A question we often hear in the fitness industry; "How many calories do I need to eat to lose weight?" or "I'm eating healthy, why am I not losing weight?" Both of these questions are basically the same, because sometimes in order to lose weight you need to eat more! 

Your calorie needs depend on your weight, height, age, gender, activity level, and other factors (like pregnancy). “If you exercise on a regular basis, you will need to take in a bit more calories to maintain your weight,” Alissa Rumsey, MS, RD, a dietitian in New York City, told Fox News. “However, exercise doesn’t burn quite as much as we think, and it is not possible to exercise away an overly caloric diet.”

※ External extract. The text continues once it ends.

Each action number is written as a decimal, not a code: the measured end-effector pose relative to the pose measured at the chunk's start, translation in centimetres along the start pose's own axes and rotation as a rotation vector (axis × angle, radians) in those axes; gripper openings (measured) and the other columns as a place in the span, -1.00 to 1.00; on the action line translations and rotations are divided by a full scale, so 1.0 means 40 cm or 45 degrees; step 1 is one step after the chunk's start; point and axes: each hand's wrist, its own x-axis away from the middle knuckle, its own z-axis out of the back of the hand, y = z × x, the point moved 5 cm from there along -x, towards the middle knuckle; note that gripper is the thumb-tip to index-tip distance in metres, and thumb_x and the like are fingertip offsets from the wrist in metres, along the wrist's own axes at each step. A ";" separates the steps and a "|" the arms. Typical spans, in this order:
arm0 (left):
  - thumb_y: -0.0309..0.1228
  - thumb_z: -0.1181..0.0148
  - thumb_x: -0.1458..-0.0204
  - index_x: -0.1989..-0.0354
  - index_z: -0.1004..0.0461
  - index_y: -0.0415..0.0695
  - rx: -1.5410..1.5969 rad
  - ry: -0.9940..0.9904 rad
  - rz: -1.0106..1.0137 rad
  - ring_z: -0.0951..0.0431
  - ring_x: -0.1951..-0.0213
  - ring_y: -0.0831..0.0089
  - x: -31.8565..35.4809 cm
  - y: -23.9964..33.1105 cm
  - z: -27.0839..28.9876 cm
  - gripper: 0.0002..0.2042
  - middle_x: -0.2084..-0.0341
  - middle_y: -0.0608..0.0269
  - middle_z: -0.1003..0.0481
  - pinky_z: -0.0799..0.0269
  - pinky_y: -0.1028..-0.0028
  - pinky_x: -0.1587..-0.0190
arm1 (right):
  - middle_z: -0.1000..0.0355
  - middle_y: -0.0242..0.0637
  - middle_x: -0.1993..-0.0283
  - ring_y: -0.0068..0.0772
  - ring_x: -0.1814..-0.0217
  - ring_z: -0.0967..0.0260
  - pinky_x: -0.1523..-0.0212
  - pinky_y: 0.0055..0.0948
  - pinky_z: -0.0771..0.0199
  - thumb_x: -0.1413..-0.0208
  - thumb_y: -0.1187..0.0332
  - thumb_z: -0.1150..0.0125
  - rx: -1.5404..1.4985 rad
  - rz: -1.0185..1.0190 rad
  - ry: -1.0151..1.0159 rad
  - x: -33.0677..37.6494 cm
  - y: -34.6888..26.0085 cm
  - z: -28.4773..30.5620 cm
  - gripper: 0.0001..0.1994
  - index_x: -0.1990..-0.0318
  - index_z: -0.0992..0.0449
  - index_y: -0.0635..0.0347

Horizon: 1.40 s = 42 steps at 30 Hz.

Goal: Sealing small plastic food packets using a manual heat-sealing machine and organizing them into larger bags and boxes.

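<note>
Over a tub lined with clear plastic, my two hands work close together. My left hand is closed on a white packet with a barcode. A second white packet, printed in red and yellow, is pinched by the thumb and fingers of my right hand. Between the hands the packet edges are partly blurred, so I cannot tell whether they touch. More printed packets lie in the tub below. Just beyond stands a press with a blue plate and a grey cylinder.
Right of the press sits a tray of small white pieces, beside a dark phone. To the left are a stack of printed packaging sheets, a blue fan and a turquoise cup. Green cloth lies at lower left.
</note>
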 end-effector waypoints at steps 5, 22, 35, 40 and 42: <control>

Many online calculators exist — and in the scientific community, Mifflin St. Jeor and Harris-Benedict and are viewed as two of the most accurate. “These equations calculate the number of calories your body needs to function while at rest,” explained Angie Asche, MS, RD, a sports nutritionist and owner of Eleat Sports Nutrition. While calorie needs vary greatly by person, women tend to need 1,600 to 2,400 calories per day, and men typically require between 2,000 and 3,000. Remember though, everyone's needs are different so don't go by these numbers strictly. If you really need to lose weight, make sure to meet with a registered dietitian to make certain you are eating to lose weight in a healthy manner.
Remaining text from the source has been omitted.